— WORK REQUEST —
Repeat the listing below line by line, exactly, leaving its pictures behind.
::::
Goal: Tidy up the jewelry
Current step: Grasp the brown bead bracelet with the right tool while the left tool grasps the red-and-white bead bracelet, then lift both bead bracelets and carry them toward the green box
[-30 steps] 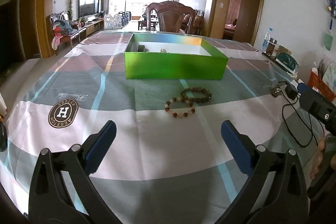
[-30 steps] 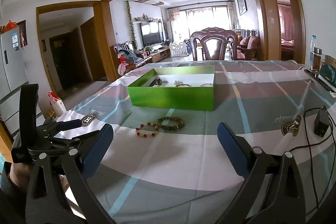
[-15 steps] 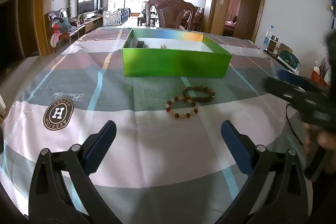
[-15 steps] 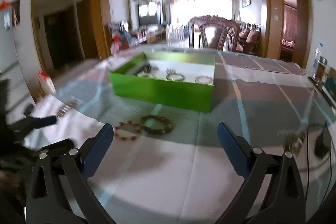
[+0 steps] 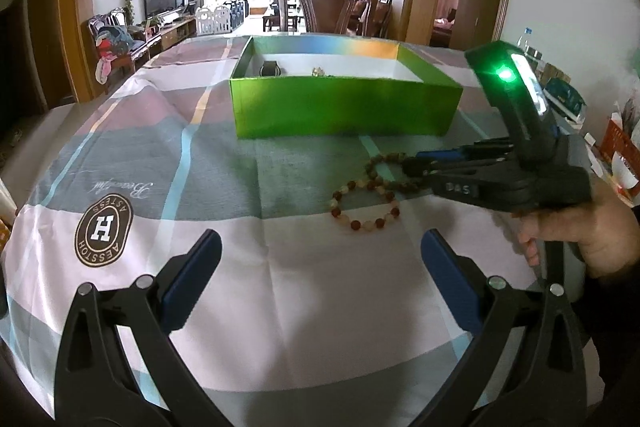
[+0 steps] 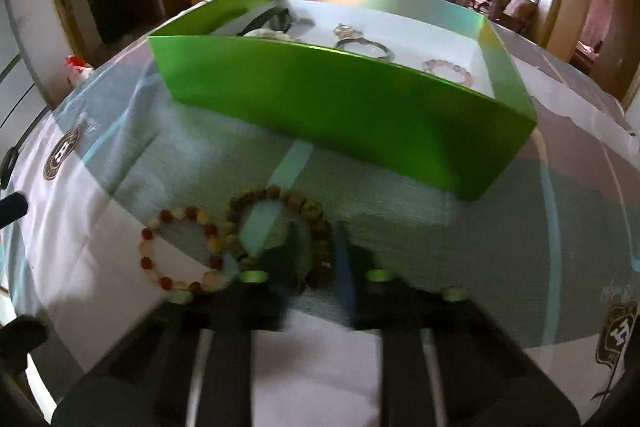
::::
— YOUR RESPONSE —
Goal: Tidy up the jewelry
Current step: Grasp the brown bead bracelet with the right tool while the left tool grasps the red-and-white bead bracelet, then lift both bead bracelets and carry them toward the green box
[-30 steps] 
[-30 steps] 
[-15 steps] 
[-15 steps] 
[+0 steps] 
[+0 steps] 

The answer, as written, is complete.